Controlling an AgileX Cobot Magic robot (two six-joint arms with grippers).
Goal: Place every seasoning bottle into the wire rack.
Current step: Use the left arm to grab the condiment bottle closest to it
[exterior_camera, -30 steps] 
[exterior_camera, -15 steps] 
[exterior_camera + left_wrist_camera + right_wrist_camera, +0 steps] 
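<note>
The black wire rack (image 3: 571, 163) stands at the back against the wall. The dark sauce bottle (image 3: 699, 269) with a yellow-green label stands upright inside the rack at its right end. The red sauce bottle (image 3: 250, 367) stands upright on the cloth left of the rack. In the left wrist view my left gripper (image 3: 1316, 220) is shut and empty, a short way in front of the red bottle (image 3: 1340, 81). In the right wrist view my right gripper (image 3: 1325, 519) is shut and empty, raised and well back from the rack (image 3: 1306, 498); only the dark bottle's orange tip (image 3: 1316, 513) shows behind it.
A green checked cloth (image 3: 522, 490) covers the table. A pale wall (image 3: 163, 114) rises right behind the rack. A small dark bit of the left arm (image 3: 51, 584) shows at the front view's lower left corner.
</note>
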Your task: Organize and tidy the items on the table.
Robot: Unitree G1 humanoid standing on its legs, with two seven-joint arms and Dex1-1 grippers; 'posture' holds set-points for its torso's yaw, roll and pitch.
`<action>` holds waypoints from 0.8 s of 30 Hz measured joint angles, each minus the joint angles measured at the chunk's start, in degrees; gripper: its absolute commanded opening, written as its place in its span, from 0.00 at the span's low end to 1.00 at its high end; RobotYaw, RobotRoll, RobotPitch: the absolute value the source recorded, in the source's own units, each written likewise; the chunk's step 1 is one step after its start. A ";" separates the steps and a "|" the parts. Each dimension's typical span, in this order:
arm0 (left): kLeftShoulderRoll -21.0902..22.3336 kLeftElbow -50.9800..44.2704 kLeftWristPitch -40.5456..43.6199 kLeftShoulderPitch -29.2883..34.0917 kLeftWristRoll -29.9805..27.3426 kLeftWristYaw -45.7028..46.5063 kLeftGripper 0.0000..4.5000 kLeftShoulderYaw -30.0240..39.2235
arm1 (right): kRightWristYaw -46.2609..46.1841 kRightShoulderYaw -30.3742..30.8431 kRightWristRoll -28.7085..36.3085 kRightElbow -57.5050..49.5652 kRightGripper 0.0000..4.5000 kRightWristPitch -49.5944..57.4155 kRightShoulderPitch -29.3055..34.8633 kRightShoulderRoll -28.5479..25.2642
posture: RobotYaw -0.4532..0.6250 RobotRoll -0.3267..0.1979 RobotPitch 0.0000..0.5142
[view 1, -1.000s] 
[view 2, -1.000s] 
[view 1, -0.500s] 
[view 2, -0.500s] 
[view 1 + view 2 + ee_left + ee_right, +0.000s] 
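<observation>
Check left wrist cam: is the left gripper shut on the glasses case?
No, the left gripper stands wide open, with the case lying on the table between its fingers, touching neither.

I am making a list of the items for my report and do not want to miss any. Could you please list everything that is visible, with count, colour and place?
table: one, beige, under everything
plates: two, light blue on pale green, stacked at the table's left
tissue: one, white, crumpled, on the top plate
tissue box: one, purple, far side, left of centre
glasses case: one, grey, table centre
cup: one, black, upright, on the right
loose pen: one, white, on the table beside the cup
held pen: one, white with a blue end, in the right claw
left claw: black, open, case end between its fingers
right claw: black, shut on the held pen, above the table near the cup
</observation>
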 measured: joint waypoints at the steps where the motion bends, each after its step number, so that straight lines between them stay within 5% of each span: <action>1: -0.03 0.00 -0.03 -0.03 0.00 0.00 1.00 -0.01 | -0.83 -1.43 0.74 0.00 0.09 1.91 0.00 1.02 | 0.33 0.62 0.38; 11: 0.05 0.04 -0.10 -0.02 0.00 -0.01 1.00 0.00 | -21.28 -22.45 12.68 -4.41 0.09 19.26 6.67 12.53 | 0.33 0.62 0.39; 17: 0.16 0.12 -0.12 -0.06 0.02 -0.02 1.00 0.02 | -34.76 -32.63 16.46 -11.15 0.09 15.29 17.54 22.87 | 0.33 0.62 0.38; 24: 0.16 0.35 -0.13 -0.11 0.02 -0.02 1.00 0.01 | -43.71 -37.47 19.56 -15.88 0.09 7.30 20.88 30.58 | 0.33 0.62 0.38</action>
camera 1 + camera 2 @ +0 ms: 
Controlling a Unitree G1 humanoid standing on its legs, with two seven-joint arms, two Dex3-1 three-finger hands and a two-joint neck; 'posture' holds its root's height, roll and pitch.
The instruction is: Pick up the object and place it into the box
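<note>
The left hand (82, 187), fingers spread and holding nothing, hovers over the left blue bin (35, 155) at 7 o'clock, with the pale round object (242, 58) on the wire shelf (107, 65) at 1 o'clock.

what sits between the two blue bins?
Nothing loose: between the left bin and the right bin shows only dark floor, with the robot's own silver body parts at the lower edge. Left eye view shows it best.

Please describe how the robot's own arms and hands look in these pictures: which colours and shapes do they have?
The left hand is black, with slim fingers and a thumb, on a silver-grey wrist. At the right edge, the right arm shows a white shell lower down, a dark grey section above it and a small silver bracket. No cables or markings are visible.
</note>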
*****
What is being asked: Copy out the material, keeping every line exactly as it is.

Response for this exercise:
Controlling an AgileX Cobot Magic robot (two six-joint arms with grippers).
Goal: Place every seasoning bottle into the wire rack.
Current step: Use the left arm to grab the condiment bottle closest to it
[exterior_camera, -30 steps] 
[exterior_camera, -15 steps] 
[exterior_camera + left_wrist_camera + right_wrist_camera, +0 steps] 
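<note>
The black wire rack (image 3: 571, 163) stands at the back against the wall. The dark sauce bottle (image 3: 699, 269) with a yellow-green label stands upright inside the rack at its right end. The red sauce bottle (image 3: 250, 367) stands upright on the cloth left of the rack. In the left wrist view my left gripper (image 3: 1316, 220) is shut and empty, a short way in front of the red bottle (image 3: 1340, 81). In the right wrist view my right gripper (image 3: 1325, 519) is shut and empty, raised and well back from the rack (image 3: 1306, 498); only the dark bottle's orange tip (image 3: 1316, 513) shows behind it.
A green checked cloth (image 3: 522, 490) covers the table. A pale wall (image 3: 163, 114) rises right behind the rack. A small dark bit of the left arm (image 3: 51, 584) shows at the front view's lower left corner.
</note>
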Your task: Organize and tidy the items on the table.
Robot: Unitree G1 humanoid standing on its legs, with two seven-joint arms and Dex1-1 grippers; 'posture' holds set-points for its torso's yaw, roll and pitch.
`<action>` holds waypoints from 0.8 s of 30 Hz measured joint angles, each minus the joint angles measured at the chunk's start, in degrees; gripper: its absolute commanded opening, written as its place in its span, from 0.00 at the span's low end to 1.00 at its high end; RobotYaw, RobotRoll, RobotPitch: the absolute value the source recorded, in the source's own units, each written likewise; the chunk's step 1 is one step after its start. A ";" separates the steps and a "|" the parts. Each dimension's typical span, in this order:
arm0 (left): kLeftShoulderRoll -21.0902..22.3336 kLeftElbow -50.9800..44.2704 kLeftWristPitch -40.5456..43.6199 kLeftShoulderPitch -29.2883..34.0917 kLeftWristRoll -29.9805..27.3426 kLeftWristYaw -45.7028..46.5063 kLeftGripper 0.0000..4.5000 kLeftShoulderYaw -30.0240..39.2235
arm1 (right): kRightWristYaw -46.2609..46.1841 kRightShoulderYaw -30.3742..30.8431 kRightWristRoll -28.7085..36.3085 kRightElbow -57.5050..49.5652 kRightGripper 0.0000..4.5000 kRightWristPitch -49.5944..57.4155 kRightShoulderPitch -29.3055..34.8633 kRightShoulderRoll -28.5479..25.2642
posture: RobotYaw -0.4532..0.6250 RobotRoll -0.3267..0.1979 RobotPitch 0.0000..0.5142
[view 1, -1.000s] 
[view 2, -1.000s] 
[view 1, -0.500s] 
[view 2, -0.500s] 
[view 1 + view 2 + ee_left + ee_right, +0.000s] 
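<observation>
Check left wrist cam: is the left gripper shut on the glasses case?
No, the left gripper stands wide open, with the case lying on the table between its fingers, touching neither.

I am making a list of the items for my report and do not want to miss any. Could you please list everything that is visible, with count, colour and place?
table: one, beige, under everything
plates: two, light blue on pale green, stacked at the table's left
tissue: one, white, crumpled, on the top plate
tissue box: one, purple, far side, left of centre
glasses case: one, grey, table centre
cup: one, black, upright, on the right
loose pen: one, white, on the table beside the cup
held pen: one, white with a blue end, in the right claw
left claw: black, open, case end between its fingers
right claw: black, shut on the held pen, above the table near the cup
</observation>
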 measured: joint waypoints at the steps where the motion bends, each after its step number, so that straight lines between them stay within 5% of each span: <action>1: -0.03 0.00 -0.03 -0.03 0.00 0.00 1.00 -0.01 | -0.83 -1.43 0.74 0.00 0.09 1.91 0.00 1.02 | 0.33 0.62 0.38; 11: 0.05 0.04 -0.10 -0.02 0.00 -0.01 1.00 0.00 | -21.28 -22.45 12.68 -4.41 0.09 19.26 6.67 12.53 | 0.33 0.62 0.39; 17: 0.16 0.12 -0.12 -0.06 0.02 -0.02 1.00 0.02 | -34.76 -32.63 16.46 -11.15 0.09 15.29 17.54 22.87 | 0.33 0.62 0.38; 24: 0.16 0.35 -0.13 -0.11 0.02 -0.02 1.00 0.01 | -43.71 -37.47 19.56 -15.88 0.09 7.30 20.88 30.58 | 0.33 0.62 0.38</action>
camera 1 + camera 2 @ +0 ms: 
Controlling a Unitree G1 humanoid standing on its legs, with two seven-joint arms, two Dex3-1 three-finger hands and a two-joint neck; 'posture' holds its root's height, roll and pitch.
The instruction is: Pick up the object and place it into the box
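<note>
The left hand (82, 187), fingers spread and holding nothing, hovers over the left blue bin (35, 155) at 7 o'clock, with the pale round object (242, 58) on the wire shelf (107, 65) at 1 o'clock.

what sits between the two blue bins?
Nothing loose: between the left bin and the right bin shows only dark floor, with the robot's own silver body parts at the lower edge. Left eye view shows it best.

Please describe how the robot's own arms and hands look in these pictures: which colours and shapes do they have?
The left hand is black, with slim fingers and a thumb, on a silver-grey wrist. At the right edge, the right arm shows a white shell lower down, a dark grey section above it and a small silver bracket. No cables or markings are visible.
</note>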

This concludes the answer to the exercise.